BK: Yes, I think the one thing that’s going to continue to be true, I believe, is the geo-political arena where tariffs are used as deterrents or encouragement, however you want to think about it. Our investment in China is probably only going to be for China. I don’t think China is going to be a place for a lot of different parts of businesses, not just the aftermarket, that you can rely on for bringing low-cost product in from just that. I think, we’re looking at other areas to do that. Now, we’ve got plenty of great growth opportunities in China, so, it’s not like we’re not going to be investing there, but we’ll be investing there for that market, both on our OE side and our aftermarket side. That’s maybe a little different, but there’s some other great areas for leveraging better cost solutions. India’s not bad. But as soon as you hear about it, everybody’s already there. I think one of the strengths that Tenneco’s always had, where it made sense, was that we make where we sell. If you’re really, really good in the markets that you’re selling, you can take a lot of those variables of out of the mix.
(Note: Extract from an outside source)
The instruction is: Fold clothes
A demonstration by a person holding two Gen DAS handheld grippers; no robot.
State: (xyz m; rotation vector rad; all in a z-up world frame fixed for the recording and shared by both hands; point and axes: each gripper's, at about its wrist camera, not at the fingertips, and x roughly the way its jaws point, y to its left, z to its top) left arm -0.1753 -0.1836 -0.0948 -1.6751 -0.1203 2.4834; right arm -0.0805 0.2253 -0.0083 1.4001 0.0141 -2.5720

AMN: Under the headline of consolidation, are there any plans to acquire or divest? 

BK: I think we do a little of both. I mean, you saw early on, we divested the wipers line. As we looked at it and we looked at our position, that was a product line or a product category that was both OE and aftermarket. We had sales and revenue in both. As we looked at it, we were probably mispositioned, especially on the OE side. The way the OEs buy, we didn’t have the whole set. We had basically the blades and the arms. From a technology standpoint as we look out four years, there’s some intellectual property that drifts off of that here inside the strategic plan horizon. You can’t do everything. Sometimes the most powerful choices you can make in setting your strategies focus on what you’re not going to do.

Every product group and every product line have to stand on its own. It’s one of the reasons why we’ve set this structure up and it’s great with the portfolio that we have now. We’re not over weighted or over indexed to any particular product category or product line or customer, which in the OE world, that’s tough to do. But with our aftermarket mix, I think we’ve got a little bit more strategic flexibility and if we see that a product line doesn’t have the growth characteristics that we like or we’re not positioned very well in a market, you’ll see us scale back some of the product category offers in some regions, because, frankly, we haven’t earned the right on some of them. We got four big core product lines: our shock and strut line, our braking line, our steering suspension Moog line here and our sealing line is really good here, but those go on to nine to 15-year-old vehicles.

AMN: Do you foresee Fel-Pro as a growth opportunity?

BK: We just celebrated 100 years last year on that brand. If I could take the culture off the team, members on the floor, and duplicate that in all 60 locations around the world, our job would be really easy. That’s a solution that they brought to market, and kind of built their whole DNA around what to expect out of that. We got some reinvestment we need to do back in our brands. You’re going to see us step that up pretty dramatically over the next couple of years.

AMN: Anything else you would like AMN readers to know? 

BK: I think what you’ll hear us start to hit on more and more, especially as we talk about our business model, priority markets and customers, is that we match up with a certain set of customers a little better than others. We’re not going to be chasing three quotes in a cloud of dust.

You’ll hear us stressing really hard a high velocity supply chain mentality. It really goes back to this complexity. How can we move parts more efficiently looking at the entire chain rather than each individual piece of it?